You could say, “I’m happy to help out, but I want to make sure we do it legally so we don’t get in trouble. We’re required to run this kind of work through payroll, and I need to report the income to unemployment because it will affect my claim with them.” You should also run the numbers and see what the additional income will do to your unemployment benefits, to make sure you don’t end up in a worse financial situation overall.
And insist on settling the wage question before you do any more work: “Before I can do this work, we need to figure out how we’re paying for it. Does $X work?”
If he pressures you “for the good of the company,” tell him you share his concern about the good of the company and don’t want it to get in legal trouble.
4. The missing chocolate egg
My company (about 50 employees) has had everyone working from home since the coronavirus outbreak. Last week, our HR asked us for our current addresses so they could surprise us with chocolate eggs at home. My manager joked that I should be home on Friday to sign for the surprise Easter Bunny was bringing me.
Well, I didn’t get anything. Everyone else (at least everyone I talked to) has gotten theirs, so I’m wondering if I should say something to my boss. I feel petty complaining about this, but I also feel left out (I’m sure was not on purpose, but still). Plus, if this was a mistake from the delivery service, I think my company should know about it for reimbursement or something. So, should I just let it go or should I speak up? I’m not gonna lie, I was really looking forward to the chocolate.

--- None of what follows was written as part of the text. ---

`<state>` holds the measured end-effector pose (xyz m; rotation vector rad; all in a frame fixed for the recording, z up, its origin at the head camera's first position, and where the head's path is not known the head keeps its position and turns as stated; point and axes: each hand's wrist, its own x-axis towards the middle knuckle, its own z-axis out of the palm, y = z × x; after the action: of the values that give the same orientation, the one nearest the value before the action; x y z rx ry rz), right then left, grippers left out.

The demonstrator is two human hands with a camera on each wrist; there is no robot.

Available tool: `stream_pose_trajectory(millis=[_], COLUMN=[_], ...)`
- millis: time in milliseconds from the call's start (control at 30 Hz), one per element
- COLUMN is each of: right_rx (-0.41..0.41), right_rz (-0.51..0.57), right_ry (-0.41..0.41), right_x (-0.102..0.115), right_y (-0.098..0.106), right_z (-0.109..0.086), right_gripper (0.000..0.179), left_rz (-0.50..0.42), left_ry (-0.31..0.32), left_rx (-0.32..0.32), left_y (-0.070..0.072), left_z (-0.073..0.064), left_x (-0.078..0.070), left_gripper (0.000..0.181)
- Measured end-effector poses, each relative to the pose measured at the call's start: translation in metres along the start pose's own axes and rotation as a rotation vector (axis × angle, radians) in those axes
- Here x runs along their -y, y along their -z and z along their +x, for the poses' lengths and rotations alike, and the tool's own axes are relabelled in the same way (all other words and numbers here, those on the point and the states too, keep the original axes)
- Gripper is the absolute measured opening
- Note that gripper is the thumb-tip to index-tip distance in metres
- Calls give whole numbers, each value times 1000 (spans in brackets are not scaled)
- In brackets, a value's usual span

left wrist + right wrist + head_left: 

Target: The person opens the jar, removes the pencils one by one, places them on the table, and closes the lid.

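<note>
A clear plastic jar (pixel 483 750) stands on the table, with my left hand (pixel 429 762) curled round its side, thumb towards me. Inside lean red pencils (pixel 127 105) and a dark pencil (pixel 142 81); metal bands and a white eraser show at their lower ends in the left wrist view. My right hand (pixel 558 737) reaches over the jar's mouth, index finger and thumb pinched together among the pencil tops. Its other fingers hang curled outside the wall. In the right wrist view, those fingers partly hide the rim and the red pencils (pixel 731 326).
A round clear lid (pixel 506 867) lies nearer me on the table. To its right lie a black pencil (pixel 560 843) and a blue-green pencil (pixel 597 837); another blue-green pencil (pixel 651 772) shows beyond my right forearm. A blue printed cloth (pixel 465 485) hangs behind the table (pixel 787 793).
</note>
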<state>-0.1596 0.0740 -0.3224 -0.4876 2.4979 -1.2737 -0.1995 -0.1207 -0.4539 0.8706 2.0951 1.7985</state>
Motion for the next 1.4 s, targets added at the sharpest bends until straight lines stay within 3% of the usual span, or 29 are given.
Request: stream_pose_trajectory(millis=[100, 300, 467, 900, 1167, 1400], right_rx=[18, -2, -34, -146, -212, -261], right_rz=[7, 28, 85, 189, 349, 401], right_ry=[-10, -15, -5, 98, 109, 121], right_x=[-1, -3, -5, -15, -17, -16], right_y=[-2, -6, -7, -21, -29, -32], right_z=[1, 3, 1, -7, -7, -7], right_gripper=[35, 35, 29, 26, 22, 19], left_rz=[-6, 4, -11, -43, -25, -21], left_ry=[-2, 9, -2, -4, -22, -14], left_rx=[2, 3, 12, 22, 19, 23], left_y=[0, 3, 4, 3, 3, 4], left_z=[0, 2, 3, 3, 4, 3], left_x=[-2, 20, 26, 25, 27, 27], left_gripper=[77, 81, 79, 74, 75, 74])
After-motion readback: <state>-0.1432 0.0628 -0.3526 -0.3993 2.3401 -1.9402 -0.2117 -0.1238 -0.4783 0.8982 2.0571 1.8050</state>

P.S. I checked and I sent them my correct address, and my husband and I were home all day, every day.
It sounds like it was definitely a mistake, either on your company’s side or the delivery service. It’s okay to speak up; your company thinks you received a gift and would probably want to know that you didn’t. Obviously, don’t make a huge stink about it — while it’s chocolate, you still want to have a sense of proportion — but it would be fine to say, “Was I supposed to receive something on Friday? I haven’t received anything yet so wanted to check in case it got mis-delivered.”

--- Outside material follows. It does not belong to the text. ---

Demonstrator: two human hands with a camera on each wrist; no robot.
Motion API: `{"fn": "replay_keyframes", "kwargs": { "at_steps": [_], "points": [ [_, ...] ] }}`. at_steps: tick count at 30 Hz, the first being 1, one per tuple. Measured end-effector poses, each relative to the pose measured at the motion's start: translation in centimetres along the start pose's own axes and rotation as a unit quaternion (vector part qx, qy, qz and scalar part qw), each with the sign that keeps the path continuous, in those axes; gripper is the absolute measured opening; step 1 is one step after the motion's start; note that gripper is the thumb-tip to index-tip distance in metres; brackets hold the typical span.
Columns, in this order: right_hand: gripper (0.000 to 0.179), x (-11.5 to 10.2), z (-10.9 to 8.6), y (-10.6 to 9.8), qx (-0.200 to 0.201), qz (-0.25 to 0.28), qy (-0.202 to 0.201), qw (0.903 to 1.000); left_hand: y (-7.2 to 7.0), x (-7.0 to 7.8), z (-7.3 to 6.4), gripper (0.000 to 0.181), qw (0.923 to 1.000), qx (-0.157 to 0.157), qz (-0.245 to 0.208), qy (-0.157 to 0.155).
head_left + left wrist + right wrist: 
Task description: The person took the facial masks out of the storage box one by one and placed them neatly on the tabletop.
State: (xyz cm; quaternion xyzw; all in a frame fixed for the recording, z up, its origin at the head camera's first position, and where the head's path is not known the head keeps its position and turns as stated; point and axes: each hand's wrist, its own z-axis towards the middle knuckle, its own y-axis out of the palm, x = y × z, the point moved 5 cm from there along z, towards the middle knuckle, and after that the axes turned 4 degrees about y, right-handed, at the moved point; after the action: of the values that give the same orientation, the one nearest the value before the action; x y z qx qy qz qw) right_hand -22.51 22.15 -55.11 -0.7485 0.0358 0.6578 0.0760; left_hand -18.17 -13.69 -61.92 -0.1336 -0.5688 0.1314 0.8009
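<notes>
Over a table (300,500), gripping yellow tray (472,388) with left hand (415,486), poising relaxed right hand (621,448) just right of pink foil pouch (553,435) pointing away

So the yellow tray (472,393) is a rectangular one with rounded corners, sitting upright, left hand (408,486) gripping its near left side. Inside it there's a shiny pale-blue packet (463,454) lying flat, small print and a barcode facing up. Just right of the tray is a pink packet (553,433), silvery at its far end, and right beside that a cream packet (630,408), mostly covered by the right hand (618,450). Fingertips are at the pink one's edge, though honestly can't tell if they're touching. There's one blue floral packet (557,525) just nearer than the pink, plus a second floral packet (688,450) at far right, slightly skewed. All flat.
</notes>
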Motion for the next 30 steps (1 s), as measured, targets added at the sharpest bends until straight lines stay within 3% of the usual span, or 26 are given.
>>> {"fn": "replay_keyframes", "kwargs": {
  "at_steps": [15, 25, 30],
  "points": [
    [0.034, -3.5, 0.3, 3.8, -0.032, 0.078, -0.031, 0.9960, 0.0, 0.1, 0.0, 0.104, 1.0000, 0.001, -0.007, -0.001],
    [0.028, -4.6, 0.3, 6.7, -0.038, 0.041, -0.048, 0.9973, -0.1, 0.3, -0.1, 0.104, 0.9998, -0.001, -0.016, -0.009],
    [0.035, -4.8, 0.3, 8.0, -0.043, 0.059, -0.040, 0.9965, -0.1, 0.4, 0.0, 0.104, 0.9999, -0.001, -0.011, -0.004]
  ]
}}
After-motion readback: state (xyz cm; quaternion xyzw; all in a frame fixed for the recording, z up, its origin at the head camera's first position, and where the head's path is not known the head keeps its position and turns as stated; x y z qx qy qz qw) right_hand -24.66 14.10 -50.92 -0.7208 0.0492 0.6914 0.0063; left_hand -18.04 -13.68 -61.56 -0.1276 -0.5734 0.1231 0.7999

5. Carpooling during a pandemic
My friend works for a grocery store chain and has been giving a coworker a lift to work. She’s concerned about social distancing and having the coworker in her vehicle. I think she should let her coworker know she cannot help her out right now because of social distancing. She also has her family at home to consider.

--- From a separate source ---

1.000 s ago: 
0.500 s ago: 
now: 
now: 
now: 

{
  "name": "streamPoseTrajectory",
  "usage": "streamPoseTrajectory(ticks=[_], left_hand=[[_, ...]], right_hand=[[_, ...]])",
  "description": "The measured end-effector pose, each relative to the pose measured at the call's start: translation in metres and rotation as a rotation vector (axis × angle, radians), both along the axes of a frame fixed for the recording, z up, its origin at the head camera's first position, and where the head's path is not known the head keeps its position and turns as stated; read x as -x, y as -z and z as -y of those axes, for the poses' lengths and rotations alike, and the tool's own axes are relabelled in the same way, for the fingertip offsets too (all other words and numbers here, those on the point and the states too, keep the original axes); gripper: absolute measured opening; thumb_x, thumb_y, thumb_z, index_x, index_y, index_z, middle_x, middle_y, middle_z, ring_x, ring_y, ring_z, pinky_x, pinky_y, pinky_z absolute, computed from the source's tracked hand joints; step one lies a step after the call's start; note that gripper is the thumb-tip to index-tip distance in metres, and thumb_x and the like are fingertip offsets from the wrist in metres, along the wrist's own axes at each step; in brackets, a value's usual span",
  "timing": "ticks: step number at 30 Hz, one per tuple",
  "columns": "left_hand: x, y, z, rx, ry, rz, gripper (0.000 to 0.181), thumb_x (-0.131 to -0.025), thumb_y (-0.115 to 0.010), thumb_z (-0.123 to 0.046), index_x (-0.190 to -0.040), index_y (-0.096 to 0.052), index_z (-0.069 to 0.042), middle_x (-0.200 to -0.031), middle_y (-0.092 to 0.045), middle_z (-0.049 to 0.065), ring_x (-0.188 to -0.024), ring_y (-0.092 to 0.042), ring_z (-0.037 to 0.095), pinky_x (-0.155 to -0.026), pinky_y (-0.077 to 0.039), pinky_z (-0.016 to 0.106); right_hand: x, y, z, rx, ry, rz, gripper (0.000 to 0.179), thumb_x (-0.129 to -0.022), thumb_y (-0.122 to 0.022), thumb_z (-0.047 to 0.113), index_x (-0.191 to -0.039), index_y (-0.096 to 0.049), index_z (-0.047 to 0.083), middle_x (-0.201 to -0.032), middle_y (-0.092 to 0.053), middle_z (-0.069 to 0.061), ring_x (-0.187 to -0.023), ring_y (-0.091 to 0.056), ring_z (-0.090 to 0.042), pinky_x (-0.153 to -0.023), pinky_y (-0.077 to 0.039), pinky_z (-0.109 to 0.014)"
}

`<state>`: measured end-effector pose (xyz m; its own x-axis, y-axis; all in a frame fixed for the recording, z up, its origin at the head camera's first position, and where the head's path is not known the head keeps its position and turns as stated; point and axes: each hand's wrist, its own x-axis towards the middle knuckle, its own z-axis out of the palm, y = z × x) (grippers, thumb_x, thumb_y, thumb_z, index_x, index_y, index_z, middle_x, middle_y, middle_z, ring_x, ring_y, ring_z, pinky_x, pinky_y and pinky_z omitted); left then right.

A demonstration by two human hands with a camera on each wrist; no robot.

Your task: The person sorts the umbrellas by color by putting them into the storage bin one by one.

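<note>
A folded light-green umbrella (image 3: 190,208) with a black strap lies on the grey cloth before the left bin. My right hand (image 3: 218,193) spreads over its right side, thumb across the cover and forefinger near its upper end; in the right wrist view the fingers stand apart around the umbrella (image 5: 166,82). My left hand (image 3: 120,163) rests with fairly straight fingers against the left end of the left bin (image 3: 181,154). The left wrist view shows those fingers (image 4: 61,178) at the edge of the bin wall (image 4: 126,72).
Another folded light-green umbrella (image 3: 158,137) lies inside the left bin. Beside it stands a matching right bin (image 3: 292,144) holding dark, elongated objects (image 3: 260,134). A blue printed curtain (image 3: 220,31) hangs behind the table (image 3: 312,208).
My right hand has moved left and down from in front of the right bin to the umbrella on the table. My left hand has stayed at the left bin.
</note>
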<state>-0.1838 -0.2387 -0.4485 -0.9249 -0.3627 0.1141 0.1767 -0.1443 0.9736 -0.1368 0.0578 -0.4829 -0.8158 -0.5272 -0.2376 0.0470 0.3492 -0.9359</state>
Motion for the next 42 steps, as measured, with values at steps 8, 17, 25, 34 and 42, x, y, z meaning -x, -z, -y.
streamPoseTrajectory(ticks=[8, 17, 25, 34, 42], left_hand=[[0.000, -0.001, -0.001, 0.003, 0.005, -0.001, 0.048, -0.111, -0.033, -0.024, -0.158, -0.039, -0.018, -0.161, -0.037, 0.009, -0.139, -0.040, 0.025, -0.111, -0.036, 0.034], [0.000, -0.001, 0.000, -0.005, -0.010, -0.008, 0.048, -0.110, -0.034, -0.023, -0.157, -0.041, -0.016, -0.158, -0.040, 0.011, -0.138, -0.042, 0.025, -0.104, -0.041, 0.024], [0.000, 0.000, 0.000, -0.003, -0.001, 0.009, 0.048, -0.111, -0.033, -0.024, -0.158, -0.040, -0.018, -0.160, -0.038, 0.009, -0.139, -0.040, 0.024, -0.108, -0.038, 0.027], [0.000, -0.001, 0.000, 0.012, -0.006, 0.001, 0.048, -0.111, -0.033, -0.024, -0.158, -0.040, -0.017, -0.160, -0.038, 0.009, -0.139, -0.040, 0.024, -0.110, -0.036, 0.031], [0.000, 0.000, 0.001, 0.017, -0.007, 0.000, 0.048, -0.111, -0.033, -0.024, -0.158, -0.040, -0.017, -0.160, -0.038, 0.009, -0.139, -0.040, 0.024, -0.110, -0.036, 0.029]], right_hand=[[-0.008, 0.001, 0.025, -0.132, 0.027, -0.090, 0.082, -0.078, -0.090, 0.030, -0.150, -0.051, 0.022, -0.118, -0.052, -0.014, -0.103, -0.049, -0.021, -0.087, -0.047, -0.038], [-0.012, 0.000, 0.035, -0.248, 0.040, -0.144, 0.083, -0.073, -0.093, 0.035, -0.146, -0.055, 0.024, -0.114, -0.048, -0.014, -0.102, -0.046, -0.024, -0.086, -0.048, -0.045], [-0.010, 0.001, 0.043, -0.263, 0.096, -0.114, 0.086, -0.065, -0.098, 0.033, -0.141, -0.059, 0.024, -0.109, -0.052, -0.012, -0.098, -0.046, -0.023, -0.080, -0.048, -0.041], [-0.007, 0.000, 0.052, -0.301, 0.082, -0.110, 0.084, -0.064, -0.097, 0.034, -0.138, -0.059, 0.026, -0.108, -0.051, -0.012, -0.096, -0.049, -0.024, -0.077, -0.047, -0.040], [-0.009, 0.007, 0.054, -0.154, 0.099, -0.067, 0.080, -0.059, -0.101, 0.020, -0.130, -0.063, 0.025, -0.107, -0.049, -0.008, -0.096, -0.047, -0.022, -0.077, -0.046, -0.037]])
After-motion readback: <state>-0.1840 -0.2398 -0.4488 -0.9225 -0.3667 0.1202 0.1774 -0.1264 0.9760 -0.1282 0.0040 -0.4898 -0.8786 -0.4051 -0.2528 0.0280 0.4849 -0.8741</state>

Having to let the coworker down really bothers her, but I think the coworker would understand. She would gladly help her out once things clear up. What do you think? What would be an appropriate and kind way to tell her coworker this?
She needs to stop, immediately! She’s putting herself, her family, and everyone else either of them comes in contact with at risk. The public health guidelines could not be more clear on this. (And to reiterate since there’s been confusion on this point: You can be infected and spread COVID-19 to others even if you do not have any symptoms.)
All she needs to say is, “Because of the public health rules about staying at least six feet away from people we don’t live with right now, I can’t continue driving you to work — it’s putting us both at risk, and our families too. I’ll of course be happy to do it again once this is all over.”